In 1914, a new bridge was built next to the older bridge by the Virginia Bridge And Iron Co. from Roanoke measuring approximately 2,500 feet and in July 2005 the last engine ran along the bridge when Norfolk Southern abandoned the rail line running from Burkeville to Pamplin.

The Bridge Opens Friday

While walking across the bridge on Wednesday, Hougland took time to remind visitors of High Bridge Trail State Park about some of the park's guidelines, especially now that the bridge is open.

“We don't want bikes and horses on the overlooks,” said Hougland about the overlooks built on either side of the bridge. “We are a day-use park so we're open daylight hours, whatever that might be, depending on the time of year.”

Horseback riders looking to cross with their horses will have to dismount and lead their horse across and mounting blocks have been provided at each end of the bridge.

Common trail courtesy is very important, Hougland reminded.

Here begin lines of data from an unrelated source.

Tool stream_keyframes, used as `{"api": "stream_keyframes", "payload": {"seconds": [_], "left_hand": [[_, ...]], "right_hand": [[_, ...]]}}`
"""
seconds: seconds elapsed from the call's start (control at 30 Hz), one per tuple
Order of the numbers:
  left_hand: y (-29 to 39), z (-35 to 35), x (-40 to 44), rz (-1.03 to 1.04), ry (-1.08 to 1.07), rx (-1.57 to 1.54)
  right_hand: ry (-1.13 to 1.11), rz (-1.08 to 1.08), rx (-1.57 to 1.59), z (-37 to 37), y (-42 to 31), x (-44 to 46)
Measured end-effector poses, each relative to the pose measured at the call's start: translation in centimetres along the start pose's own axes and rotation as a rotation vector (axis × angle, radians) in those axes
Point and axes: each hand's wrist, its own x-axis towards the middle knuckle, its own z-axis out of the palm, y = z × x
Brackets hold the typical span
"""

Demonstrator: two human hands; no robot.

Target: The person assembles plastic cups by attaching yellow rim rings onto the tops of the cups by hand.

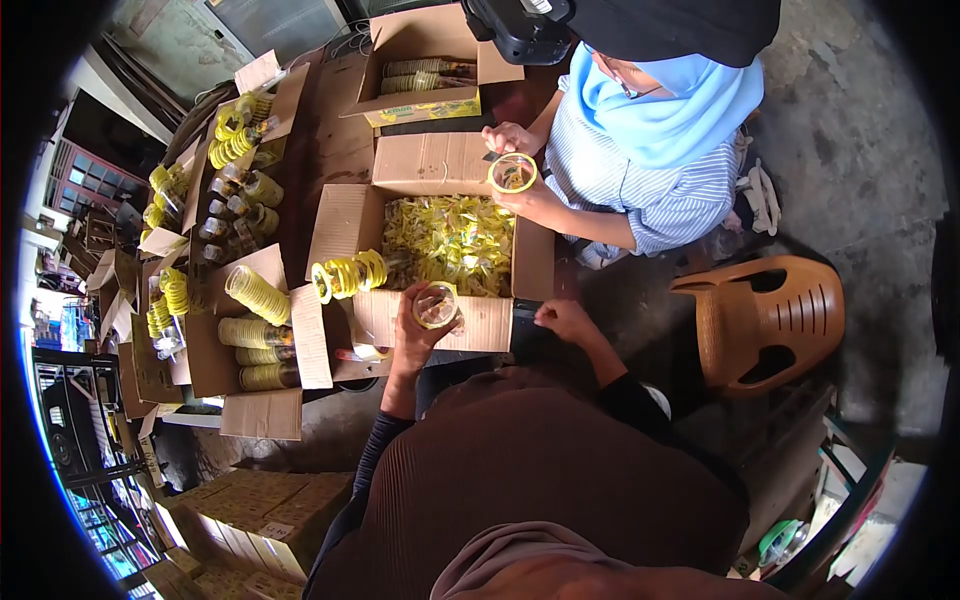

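My left hand (412,338) is wrapped round a clear plastic cup (435,305) with a yellow rim, over the near flap of an open carton (432,322). Small yellow packets (450,235) fill that carton. To the right of the near flap is my right hand (565,318), its fingers curled; whether they hold anything is too small to tell. Across the carton, a co-worker's hand (535,203) holds another yellow-rimmed cup (512,174). Yellow-rimmed cups (350,276) lie in a row at the carton's left edge.
Open cartons with stacked cups (258,294) stand at the left, and another carton (418,108) is at the back. The co-worker (640,170) is across from me. A brown plastic chair (775,320) is at the right; closed boxes (260,510) are at the lower left.
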Motion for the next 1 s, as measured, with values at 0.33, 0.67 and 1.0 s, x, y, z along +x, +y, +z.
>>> {"api": "stream_keyframes", "payload": {"seconds": [0.33, 0.67, 1.0], "left_hand": [[0.3, 2.3, -0.1, 0.079, -0.166, 0.193], [0.7, 1.8, -0.2, 0.088, -0.189, 0.232], [1.3, 0.3, -0.4, -0.003, -0.156, 0.023]], "right_hand": [[-0.169, -0.264, 0.615, 0.9, -10.0, 0.9], [-0.199, -0.135, 0.792, 1.1, -10.7, 1.4], [-0.212, -0.009, 0.975, 3.5, -12.3, 2.3]]}}
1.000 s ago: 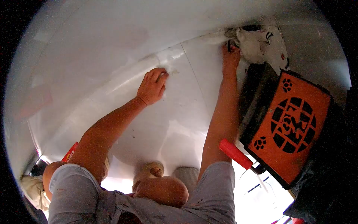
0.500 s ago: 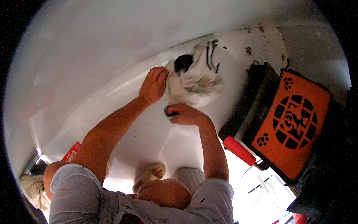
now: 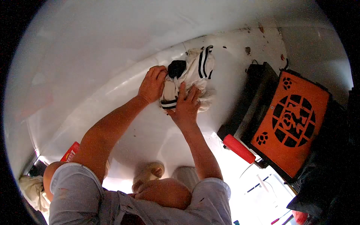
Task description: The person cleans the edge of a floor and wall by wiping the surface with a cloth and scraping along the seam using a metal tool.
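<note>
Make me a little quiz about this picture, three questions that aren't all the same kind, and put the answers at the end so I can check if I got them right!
1. True or false: the right hand is on the pale striped cloth.
2. Pick one: where in the picture is the orange panel with the round black pattern?
A) Far left
B) Right side
C) Top left corner
3. Fill in the missing colour: near the panel's lower left corner is a thick ____ handle.

Key: 1. True. 2. B. 3. Red.
</note>
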The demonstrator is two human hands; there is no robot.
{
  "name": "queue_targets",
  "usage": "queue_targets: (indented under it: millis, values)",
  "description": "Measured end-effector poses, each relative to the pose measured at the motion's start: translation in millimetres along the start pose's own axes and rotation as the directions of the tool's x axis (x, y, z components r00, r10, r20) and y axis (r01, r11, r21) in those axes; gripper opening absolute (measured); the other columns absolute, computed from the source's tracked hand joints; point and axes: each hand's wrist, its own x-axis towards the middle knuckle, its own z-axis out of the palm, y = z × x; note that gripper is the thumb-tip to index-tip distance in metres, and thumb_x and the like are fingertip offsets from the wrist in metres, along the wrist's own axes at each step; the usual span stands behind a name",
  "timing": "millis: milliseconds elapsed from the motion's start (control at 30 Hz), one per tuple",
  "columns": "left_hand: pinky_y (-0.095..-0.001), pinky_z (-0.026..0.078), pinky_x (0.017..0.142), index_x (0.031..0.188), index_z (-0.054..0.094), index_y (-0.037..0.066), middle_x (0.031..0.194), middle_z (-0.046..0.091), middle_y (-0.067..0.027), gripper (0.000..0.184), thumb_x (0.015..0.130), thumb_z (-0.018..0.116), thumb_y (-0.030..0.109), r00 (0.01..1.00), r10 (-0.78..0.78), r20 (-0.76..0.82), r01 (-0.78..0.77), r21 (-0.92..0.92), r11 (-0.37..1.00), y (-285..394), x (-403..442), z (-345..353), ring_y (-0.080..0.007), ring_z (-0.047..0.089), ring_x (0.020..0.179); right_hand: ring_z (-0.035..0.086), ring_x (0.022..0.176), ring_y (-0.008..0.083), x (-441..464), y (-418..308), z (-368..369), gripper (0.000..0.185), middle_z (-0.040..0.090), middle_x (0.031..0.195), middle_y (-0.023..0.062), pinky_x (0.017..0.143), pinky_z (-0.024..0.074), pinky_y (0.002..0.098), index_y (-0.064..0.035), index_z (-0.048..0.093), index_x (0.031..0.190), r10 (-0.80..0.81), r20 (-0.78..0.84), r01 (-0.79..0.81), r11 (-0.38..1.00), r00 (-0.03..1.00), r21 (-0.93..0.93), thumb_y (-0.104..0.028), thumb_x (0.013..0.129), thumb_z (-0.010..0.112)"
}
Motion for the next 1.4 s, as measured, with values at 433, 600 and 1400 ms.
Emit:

“Horseback riders do have the right-of-way on a multi-use park,” he said. “Bicyclists are next and hikers yield to the other two groups. Common sense goes a long way in making it a good experience for everybody that's using the trail (and bridge). Making sure that someone on horseback knows that you are behind them and that they are ready for you to pass or riding single file when you are passing other park users.”

The bridge is 10-feet wide and can accommodate multiple users all at the same time, added the park's manager.

“We ask for people to be respectful of the adjacent private land and not trespass on those because we have so many adjacent landowners,” he said.

For the opening on Friday and this weekend, Hougland encouraged those wishing to bicycle to begin riding from Farmville or Rice.

“It's a little farther ride but we feel like, we think, the River Road parking lot, even though it's the closest, is going to be pretty busy,” he said.

Or carpool if they are coming to the River Road access, he said.

“We want to accommodate everyone that comes,” he added. “We just know that our parking is limited there.”

There is also municipal parking in Farmville that can be utilized and the Osborn Road access parking lot is another area where visitors can park and access the trail and get to the bridge.

According to Hougland, there are also two programs scheduled for the opening weekend.

A hike and walk is scheduled on the completed bridge at 10 a.m. on Saturday and 4 p.m. on Sunday.